The only line of the test case contains four integers a, b, n and S $$(1 \le a, b, n, S \le 10^9)$$— the number of coins of value n, the number of coins of value 1, the value n and the required total value.

Output

For the i-th test case print the answer on it — YES (without quotes) if there exist such x and y that if you take x coins of value n and y coins of value 1, then the total value of taken coins will be S, and NO otherwise.

You may print every letter in any case you want (so, for example, the strings yEs, yes, Yes and YES will all be recognized as positive answer).

Exampleinput

4
1 2 3 4
1 2 3 6
5 2 6 27
3 3 5 18

output

YES
NO
NO
YES

#### 签到

#include<bits/stdc++.h>
using namespace std;
#define rep(i,a,b) for(int i=(a);i<=(b);++i)
#define dep(i,a,b) for(int i=(a);i>=(b);--i)
#define pb push_back
typedef long long ll;
const int maxn=(int)2e5+100;
const int mod=(int)1e9+7;
void solve(){
ll a,b,n,s;cin>>a>>b>>n>>s;
if(a*n+b<s) return (void)puts("NO");
ll tmp=s/n;
if(tmp<=a) s%=n;
else s-=a*n;
return (void)puts(s<=b?"YES":"NO");
}
int main(){
int T;cin>>T;
while(T--) solve();
}


## B. Minimize the Permutation

time limit per test1 second memory limit per test256 megabytes

You are given a permutation of length n. Recall that the permutation is an array consisting of n distinct integers from 1 to n in arbitrary order. For example, [2, 3, 1, 5, 4] is a permutation, but [1, 2, 2] is not a permutation (2 appears twice in the array) and [1, 3, 4] is also not a permutation (n=3 but there is 4 in the array).

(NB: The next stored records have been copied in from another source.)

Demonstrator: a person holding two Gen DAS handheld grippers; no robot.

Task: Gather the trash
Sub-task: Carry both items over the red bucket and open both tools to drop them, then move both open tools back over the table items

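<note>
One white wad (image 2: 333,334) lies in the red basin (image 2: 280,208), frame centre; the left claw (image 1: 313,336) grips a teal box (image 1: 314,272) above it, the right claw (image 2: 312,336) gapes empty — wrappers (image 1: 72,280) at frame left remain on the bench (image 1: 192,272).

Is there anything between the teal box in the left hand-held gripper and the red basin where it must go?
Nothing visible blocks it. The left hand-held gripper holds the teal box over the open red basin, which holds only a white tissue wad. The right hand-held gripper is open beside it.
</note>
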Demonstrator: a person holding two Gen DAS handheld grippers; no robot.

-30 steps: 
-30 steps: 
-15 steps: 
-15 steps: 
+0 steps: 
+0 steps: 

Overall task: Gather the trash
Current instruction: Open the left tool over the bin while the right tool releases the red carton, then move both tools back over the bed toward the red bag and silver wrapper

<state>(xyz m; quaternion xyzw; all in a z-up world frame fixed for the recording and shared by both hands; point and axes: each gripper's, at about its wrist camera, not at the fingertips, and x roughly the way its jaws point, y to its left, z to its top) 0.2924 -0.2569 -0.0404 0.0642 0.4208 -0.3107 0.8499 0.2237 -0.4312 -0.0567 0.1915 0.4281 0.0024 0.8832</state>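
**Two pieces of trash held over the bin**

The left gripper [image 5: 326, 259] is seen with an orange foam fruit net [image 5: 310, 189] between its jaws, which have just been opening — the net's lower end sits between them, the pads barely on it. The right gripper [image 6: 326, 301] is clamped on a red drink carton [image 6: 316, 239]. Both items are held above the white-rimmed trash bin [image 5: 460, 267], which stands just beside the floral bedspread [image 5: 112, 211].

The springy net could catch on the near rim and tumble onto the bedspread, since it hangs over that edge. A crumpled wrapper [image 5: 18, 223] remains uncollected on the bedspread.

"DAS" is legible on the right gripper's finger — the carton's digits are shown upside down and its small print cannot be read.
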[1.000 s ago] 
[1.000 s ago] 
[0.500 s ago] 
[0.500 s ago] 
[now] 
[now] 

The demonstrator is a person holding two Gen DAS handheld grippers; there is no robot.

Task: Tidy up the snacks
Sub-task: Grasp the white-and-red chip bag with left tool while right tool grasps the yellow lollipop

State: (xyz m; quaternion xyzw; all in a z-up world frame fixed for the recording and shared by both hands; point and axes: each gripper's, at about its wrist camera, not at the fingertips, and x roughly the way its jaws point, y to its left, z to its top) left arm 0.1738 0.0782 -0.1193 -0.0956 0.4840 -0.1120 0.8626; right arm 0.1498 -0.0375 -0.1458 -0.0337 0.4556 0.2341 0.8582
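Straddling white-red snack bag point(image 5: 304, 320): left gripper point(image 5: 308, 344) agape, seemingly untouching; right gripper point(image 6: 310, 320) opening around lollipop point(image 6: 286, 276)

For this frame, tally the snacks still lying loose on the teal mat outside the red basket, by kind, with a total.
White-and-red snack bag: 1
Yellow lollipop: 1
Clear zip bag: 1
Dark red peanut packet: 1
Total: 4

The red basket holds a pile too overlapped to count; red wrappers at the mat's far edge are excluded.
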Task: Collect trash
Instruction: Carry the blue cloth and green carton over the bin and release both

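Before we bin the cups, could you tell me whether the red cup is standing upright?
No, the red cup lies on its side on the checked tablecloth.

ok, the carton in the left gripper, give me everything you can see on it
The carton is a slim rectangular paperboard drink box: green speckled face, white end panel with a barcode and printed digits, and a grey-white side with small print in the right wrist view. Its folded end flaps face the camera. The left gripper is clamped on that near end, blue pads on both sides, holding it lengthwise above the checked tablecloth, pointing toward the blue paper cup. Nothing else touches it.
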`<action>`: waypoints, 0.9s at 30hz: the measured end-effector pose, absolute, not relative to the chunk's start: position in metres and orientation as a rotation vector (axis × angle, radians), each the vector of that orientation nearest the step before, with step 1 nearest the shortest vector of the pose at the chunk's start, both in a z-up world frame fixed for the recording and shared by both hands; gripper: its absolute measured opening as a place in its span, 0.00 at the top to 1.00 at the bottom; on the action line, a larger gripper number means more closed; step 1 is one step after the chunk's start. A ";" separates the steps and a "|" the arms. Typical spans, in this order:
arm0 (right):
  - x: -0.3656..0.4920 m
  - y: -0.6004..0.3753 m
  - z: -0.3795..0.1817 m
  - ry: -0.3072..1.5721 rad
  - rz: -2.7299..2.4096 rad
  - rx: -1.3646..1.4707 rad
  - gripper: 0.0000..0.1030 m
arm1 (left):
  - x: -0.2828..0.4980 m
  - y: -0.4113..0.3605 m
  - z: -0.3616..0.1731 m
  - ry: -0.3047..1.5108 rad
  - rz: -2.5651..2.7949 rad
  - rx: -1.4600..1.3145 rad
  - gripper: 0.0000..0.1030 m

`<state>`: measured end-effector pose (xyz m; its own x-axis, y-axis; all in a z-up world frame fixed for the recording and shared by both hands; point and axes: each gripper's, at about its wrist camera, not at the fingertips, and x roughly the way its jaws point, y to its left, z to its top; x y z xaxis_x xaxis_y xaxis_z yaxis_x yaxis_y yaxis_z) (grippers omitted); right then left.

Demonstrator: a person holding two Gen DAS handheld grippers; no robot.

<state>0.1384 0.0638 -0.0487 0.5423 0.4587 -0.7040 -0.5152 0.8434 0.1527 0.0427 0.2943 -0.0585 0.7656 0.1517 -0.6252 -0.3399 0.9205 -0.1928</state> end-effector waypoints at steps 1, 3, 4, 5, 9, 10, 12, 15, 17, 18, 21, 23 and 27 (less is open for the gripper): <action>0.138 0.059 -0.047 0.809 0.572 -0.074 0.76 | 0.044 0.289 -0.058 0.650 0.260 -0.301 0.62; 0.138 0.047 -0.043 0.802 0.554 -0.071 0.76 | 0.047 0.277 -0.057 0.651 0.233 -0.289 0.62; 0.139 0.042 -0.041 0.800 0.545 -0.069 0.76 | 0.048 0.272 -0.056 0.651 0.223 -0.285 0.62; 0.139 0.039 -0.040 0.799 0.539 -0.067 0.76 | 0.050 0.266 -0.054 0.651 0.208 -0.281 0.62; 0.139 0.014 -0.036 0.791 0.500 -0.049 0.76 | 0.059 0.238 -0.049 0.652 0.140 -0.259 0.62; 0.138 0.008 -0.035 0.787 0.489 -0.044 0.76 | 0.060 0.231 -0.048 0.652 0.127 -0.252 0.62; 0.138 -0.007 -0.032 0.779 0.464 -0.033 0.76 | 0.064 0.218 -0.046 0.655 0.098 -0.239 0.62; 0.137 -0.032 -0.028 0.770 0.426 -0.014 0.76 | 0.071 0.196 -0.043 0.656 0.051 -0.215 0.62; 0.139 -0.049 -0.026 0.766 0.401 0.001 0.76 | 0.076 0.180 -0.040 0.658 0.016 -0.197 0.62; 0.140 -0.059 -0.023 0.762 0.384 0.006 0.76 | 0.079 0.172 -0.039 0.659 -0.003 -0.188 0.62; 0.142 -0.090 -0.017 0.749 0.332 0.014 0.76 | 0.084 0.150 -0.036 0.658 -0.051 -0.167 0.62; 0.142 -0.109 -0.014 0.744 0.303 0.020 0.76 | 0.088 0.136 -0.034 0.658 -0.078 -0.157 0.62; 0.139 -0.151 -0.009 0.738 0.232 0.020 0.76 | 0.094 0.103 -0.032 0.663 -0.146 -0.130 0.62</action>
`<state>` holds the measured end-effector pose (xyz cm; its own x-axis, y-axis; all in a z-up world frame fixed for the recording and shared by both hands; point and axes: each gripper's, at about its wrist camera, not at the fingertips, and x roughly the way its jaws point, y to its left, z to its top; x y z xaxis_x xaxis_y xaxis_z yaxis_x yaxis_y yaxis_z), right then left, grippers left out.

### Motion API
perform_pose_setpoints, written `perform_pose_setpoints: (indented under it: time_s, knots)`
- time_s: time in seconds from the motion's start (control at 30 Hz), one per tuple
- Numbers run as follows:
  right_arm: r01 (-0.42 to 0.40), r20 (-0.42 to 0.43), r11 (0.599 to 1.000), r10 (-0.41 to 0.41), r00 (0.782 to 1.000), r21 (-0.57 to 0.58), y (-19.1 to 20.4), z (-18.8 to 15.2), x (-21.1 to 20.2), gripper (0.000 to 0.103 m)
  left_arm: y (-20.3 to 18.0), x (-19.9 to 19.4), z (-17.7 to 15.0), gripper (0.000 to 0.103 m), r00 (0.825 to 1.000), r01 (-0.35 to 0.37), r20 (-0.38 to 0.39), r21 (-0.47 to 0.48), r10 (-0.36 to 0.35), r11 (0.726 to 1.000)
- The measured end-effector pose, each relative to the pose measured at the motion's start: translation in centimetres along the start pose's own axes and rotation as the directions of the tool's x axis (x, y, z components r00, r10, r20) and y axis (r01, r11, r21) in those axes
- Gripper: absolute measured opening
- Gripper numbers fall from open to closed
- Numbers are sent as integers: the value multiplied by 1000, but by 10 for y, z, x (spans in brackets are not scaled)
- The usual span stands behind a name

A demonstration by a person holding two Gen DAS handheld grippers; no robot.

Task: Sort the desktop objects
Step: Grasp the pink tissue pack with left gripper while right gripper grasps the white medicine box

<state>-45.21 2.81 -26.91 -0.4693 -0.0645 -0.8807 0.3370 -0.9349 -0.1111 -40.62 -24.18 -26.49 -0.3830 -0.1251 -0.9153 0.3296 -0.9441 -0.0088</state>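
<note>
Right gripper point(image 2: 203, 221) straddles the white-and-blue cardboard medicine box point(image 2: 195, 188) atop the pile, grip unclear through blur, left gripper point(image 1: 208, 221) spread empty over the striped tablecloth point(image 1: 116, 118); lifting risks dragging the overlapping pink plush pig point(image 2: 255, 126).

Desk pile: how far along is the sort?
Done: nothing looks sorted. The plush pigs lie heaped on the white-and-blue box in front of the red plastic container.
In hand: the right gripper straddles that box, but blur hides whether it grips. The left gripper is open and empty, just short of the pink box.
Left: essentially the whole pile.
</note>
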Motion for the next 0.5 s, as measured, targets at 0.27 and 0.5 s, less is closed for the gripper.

You can perform at most n-1 operations with the given permutation (it is possible that you don’t perform any operations at all). The i-th operation allows you to swap elements of the given permutation on positions i and i+1. Each operation can be performed at most once. The operations can be performed in arbitrary order.

Your task is to find the lexicographically minimum possible permutation obtained by performing some of the given operations in some order.

You can see the definition of the lexicographical order in the notes section.

You have to answer q independent test cases.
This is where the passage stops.